_Given material_.
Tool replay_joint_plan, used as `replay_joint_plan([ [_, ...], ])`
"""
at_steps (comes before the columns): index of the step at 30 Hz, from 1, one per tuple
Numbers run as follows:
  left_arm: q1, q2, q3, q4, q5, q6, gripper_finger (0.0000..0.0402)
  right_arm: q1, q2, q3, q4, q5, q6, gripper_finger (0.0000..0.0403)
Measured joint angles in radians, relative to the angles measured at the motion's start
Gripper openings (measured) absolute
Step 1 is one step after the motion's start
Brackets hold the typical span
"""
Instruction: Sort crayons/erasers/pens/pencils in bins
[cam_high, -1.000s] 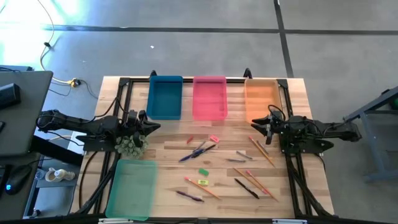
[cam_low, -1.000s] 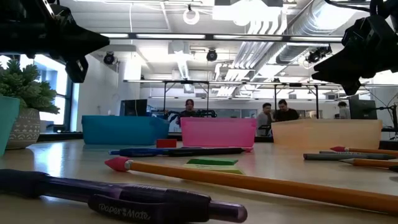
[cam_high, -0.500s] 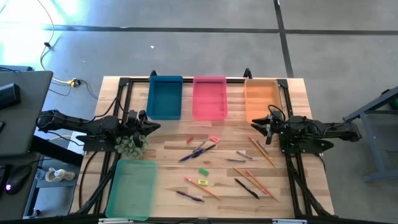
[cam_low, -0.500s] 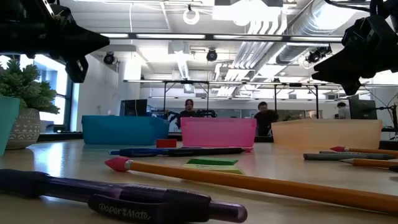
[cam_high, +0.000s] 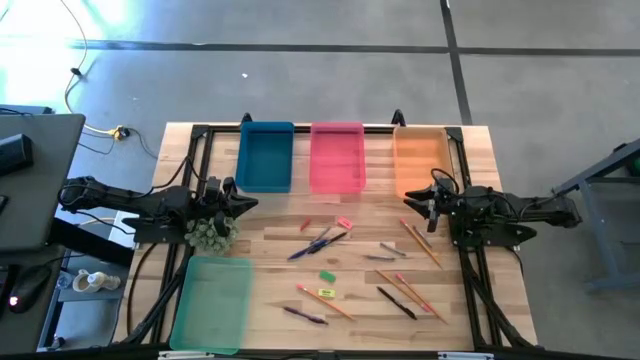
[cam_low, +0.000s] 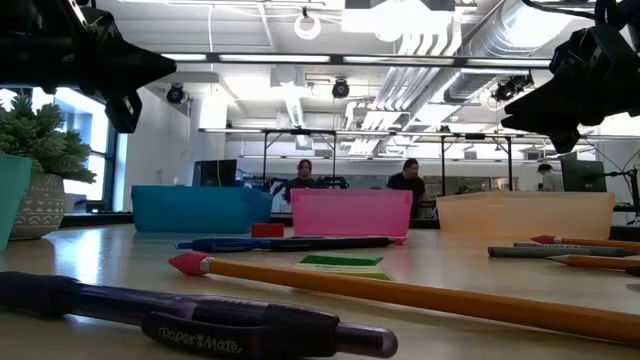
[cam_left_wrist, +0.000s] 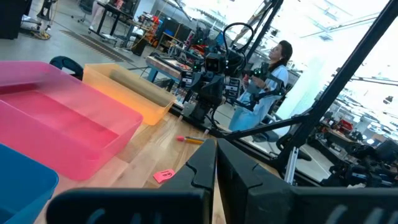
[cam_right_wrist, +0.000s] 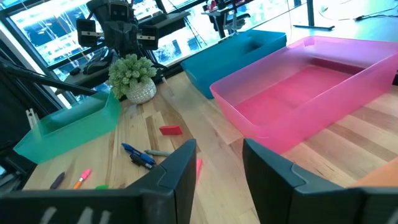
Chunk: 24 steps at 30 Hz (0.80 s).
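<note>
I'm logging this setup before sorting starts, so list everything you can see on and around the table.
Bins: four, all empty; blue bin, pink bin and orange bin in a row at the back, green bin at the front left.
Erasers: four; pink eraser, red eraser, green eraser, yellow eraser; loose mid-table.
Pens: several, blue, black, purple; loose mid-table.
Pencils: several, orange; mostly on the right side.
Crayons: two or so, grey; right of centre.
Plant: one, green; beside the left arm.
Table: one, wooden.
People: at least two, in the room behind.
Left hand: dark, raised by the plant.
Right hand: dark, open, raised in front of the orange bin.
</note>
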Motion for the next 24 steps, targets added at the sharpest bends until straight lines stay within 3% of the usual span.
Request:
replay_joint_plan([
  [24,0.0,0.0,0.0,-0.005,-0.012,0.0,0.0003,0.0,0.0,0.0,0.0,0.0,0.0,0.0124],
])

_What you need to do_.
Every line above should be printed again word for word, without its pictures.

_Problem solution_.
Tool replay_joint_plan, used as `replay_joint_plan([ [_, ...], ])`
"""
at_steps (comes before the columns): index of the step at 30 Hz, from 1, one per tuple
Numbers run as follows:
  left_arm: q1, q2, q3, q4, q5, q6, gripper_finger (0.0000..0.0402)
  right_arm: q1, q2, q3, q4, q5, q6, gripper_finger (0.0000..0.0403)
Measured joint angles in radians, relative to the angles measured at the motion's start
Gripper openings (measured) absolute
Step 1 is one step after the motion's start
Brackets hold the typical span
"""
Instruction: Sort crayons/erasers/pens/pencils in bins
[cam_high, -1.000s] 
[cam_low, -1.000s] 
[cam_high, -0.500s] 
[cam_low, -0.500s] 
[cam_high, +0.000s] 
[cam_low, +0.000s] 
[cam_left_wrist, +0.000s] 
[cam_right_wrist, +0.000s] 
Chunk: 24 steps at 30 Hz (0.80 s).
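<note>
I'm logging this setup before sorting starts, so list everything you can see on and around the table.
Bins: four, all empty; blue bin, pink bin and orange bin in a row at the back, green bin at the front left.
Erasers: four; pink eraser, red eraser, green eraser, yellow eraser; loose mid-table.
Pens: several, blue, black, purple; loose mid-table.
Pencils: several, orange; mostly on the right side.
Crayons: two or so, grey; right of centre.
Plant: one, green; beside the left arm.
Table: one, wooden.
People: at least two, in the room behind.
Left hand: dark, raised by the plant.
Right hand: dark, open, raised in front of the orange bin.
</note>
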Motion for the next 24 steps, targets added at the sharpest bends until straight lines stay within 3% of the usual span.
Request:
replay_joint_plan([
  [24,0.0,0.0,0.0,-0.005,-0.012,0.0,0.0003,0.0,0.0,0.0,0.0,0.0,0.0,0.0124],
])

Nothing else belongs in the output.